A backlog of infrastructure projects could be decreased if proper steps are taken to identify and deal with risks from the outset, according to a new study by Blake Dawson.

Billions of dollars worth of Australian infrastructure projects are failing to undergo adequate risk assessments, contributing to cost blow-outs and delays, according to the report which was based on a review of more than A$55bn of projects. Of these projects, 10% failed to have any formal risk identification processes prior to contract entry and in more than a quarter of the projects surveyed, key risks were missed at the outset and only first identified after contracts were executed. Overall, the report found that less than half (48%) of the projects surveyed were delivered on time, on budget and to the required standard of quality.

At a time when Infrastructure Partnerships Australia estimates the backlog of infrastructure projects across the nation to be valued at A$770bn, lawyers in the field are urging principals of the projects to undertake key steps at the outset to prevent cost blowouts and delays. “If principals have identified, understood and priced into bids the various risks that can occur, then it would not be an issue,” said Blake Dawson litigation and dispute resolution partner Chris Davidson. “There are adverse project outcomes in the long run if you get it wrong at the outset.” 

For lawyers involved in front end construction and infrastructure work, Davidson said it was important to advise clients on the legal and contractual tools that can be used to ensure the allocation of risks is clear.  According to the report a majority of constructors felt that all or the majority of risks were imposed on them – many saying inappropriately.

The report is particularly timely given the outlook for Public Private Partnerships (PPPs) in Australia is very strong, according to Allens Arthur Robinson partner Emma Warren.  PPP projects such as the Sunshine Coast University Hospital, Sydney Convention Centre and Bendigo Hospital are helping to drive the resurgence in PPP projects, according to Warren. “The outlook for the next 12 months is very positive,” Warren said.

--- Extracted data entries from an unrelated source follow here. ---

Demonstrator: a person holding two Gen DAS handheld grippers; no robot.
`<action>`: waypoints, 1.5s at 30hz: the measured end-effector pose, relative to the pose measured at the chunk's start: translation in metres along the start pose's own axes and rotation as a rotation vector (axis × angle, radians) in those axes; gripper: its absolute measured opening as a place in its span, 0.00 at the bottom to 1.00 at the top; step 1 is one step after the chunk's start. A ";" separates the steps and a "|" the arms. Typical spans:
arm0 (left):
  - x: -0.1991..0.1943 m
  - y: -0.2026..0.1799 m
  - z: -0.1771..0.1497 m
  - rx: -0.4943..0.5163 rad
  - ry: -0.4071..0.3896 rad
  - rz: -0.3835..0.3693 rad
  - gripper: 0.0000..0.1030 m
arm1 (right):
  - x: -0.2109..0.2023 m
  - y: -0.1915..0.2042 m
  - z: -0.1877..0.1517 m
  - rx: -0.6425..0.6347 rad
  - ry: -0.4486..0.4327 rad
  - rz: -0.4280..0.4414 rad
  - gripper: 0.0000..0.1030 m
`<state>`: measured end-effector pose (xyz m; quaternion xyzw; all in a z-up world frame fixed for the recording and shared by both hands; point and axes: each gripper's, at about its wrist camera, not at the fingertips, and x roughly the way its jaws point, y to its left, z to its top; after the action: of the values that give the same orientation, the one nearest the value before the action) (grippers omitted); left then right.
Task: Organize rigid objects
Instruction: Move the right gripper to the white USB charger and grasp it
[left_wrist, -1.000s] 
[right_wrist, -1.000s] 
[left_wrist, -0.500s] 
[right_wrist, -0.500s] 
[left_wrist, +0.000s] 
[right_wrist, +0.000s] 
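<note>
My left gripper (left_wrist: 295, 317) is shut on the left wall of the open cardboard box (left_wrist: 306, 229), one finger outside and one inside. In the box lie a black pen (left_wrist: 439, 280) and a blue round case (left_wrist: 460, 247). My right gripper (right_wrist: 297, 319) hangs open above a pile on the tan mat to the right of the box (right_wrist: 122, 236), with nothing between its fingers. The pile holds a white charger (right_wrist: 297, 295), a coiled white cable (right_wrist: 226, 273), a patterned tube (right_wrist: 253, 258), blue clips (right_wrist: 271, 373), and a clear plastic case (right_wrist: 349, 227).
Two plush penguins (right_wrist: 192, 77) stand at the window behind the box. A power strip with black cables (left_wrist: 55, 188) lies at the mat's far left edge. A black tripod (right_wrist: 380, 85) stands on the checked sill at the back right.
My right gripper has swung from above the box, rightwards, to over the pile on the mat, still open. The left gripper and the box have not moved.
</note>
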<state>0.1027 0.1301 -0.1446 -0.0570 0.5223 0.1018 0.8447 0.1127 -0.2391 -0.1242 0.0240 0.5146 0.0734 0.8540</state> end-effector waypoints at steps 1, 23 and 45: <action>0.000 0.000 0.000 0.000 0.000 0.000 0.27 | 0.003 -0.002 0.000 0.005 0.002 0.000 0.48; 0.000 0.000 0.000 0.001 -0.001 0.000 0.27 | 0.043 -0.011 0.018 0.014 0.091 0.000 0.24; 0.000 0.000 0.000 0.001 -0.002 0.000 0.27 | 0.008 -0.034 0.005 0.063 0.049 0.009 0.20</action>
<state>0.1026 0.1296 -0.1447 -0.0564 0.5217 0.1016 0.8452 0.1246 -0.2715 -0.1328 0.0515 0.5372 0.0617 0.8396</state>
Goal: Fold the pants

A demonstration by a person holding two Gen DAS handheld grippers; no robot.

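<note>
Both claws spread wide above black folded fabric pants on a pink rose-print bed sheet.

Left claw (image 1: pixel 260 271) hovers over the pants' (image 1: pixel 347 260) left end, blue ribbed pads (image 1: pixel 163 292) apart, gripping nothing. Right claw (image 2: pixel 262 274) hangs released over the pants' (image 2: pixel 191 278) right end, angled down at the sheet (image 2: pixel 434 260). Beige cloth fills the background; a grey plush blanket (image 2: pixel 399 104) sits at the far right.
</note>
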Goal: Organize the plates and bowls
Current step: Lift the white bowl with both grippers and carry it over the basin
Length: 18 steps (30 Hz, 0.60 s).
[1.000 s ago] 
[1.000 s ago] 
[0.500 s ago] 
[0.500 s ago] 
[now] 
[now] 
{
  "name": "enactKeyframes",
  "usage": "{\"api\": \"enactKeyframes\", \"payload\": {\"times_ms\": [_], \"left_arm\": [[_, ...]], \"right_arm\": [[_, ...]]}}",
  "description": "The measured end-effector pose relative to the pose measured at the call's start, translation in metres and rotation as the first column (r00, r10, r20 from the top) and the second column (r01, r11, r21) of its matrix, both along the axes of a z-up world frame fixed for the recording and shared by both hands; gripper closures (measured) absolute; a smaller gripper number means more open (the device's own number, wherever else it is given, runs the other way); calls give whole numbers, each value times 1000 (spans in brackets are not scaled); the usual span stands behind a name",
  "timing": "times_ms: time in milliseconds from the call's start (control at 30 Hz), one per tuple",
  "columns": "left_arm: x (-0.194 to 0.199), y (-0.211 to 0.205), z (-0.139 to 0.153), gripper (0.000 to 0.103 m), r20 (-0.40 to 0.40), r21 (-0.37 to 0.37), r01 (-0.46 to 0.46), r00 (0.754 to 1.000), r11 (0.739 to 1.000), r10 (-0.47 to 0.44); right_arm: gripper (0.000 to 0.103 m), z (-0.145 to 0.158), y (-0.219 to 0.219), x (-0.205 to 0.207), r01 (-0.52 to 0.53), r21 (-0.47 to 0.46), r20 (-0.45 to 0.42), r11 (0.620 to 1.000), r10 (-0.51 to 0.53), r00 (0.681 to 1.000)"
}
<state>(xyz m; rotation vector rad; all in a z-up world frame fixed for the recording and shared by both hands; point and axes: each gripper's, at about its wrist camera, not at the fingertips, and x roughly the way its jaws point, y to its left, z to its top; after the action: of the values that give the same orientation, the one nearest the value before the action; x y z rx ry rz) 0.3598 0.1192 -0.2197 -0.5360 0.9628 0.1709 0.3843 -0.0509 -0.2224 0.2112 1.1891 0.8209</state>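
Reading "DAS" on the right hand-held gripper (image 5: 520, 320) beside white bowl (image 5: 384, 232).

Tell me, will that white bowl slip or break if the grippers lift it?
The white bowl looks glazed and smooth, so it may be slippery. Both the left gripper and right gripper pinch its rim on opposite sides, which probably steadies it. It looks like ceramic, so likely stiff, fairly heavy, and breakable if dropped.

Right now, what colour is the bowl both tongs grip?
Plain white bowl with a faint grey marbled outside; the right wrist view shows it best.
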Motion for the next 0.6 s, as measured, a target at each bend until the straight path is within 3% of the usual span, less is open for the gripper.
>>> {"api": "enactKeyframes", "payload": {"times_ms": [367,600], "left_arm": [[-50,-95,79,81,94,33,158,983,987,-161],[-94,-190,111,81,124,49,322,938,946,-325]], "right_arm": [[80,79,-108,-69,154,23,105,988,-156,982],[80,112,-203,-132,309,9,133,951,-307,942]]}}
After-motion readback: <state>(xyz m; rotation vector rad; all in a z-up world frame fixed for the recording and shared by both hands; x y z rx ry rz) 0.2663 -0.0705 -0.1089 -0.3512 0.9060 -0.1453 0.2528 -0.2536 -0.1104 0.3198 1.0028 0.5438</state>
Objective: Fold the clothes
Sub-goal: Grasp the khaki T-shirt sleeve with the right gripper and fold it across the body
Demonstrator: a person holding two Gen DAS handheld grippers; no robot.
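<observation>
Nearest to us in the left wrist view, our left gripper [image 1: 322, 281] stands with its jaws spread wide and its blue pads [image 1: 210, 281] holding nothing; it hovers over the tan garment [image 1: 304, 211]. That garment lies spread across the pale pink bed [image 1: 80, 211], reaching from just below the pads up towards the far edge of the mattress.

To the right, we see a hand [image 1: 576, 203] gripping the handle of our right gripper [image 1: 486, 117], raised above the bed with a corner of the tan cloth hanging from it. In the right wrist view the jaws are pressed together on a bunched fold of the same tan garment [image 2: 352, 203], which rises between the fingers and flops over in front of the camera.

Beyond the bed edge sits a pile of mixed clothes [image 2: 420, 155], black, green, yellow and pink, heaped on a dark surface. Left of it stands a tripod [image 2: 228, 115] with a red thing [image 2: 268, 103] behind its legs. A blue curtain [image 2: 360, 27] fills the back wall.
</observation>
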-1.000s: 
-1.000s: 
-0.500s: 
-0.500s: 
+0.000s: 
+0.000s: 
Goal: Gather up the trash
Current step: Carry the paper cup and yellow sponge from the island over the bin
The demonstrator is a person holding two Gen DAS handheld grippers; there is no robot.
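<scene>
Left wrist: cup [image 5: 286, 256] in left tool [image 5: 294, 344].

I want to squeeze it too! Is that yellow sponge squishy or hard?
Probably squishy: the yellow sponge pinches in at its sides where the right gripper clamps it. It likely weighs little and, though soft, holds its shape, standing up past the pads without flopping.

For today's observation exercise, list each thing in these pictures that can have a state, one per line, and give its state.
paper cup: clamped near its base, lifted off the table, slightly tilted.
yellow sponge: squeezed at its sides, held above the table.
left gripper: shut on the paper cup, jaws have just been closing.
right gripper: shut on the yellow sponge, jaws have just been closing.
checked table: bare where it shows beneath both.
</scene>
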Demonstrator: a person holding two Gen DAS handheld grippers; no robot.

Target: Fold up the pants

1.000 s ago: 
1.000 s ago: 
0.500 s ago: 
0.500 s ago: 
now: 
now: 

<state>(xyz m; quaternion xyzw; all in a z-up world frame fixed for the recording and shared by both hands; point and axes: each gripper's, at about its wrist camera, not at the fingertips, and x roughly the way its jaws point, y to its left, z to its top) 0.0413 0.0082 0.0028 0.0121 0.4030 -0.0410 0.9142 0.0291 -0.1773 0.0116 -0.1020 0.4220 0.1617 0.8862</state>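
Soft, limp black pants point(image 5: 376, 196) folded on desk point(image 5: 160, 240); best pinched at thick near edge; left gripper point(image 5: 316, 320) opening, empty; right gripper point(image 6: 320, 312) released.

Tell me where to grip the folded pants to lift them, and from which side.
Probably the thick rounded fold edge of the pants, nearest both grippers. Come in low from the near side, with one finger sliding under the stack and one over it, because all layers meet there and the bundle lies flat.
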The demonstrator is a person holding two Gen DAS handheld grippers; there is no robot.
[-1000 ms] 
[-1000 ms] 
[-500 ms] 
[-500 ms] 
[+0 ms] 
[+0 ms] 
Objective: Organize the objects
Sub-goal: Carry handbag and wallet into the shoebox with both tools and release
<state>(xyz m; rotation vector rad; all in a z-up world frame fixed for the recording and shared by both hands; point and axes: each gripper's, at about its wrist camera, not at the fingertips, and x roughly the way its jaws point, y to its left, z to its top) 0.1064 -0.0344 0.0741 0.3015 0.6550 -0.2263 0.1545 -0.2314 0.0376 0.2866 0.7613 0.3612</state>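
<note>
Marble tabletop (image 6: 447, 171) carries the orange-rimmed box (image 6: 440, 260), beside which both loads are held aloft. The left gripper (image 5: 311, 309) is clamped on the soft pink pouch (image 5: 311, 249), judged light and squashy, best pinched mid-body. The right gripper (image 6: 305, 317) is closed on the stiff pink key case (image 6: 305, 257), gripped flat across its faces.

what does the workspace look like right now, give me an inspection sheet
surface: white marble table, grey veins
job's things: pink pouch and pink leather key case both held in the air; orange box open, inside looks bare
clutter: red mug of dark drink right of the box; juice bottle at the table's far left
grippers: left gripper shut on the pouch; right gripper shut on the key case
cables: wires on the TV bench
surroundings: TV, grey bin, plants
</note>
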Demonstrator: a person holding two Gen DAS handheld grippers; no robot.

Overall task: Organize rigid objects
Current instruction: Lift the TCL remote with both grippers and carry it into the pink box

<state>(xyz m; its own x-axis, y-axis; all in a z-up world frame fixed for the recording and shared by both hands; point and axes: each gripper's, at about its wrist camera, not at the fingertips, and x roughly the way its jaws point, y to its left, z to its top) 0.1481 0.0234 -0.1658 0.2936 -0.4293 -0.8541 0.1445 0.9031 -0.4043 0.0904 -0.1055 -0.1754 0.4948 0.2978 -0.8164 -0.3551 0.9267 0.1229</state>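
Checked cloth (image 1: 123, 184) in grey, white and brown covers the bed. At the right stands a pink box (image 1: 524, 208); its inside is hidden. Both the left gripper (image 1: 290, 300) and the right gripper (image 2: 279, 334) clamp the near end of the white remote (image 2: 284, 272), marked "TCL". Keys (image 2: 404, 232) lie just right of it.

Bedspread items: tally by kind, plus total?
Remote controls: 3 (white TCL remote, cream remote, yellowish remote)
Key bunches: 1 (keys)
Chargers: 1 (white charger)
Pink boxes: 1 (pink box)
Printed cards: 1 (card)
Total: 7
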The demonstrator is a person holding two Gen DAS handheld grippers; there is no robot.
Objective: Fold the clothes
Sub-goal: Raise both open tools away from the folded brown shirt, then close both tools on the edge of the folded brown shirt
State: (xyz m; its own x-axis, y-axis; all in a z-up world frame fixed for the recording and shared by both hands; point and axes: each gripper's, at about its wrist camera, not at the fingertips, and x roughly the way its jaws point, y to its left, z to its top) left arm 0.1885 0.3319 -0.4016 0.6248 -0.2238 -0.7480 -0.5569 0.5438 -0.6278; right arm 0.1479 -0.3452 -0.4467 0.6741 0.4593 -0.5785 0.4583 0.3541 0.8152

PPPs have become an increasingly popular way for Australian governments to procure the development of major social and economic infrastructure projects according to Warren, “in a way that produces innovation and value for money, while allocating project risks efficiently and effectively”. The firm has been involved in two of the largest PPPs in Australian history – the New Royal Adelaide Hospital PPP and the Single LEAP Phase 2 PPP.

The report, titled Scope for Improvement 2011 - Project risk - Getting the right balance and outcomes, was released by Blake Dawson today.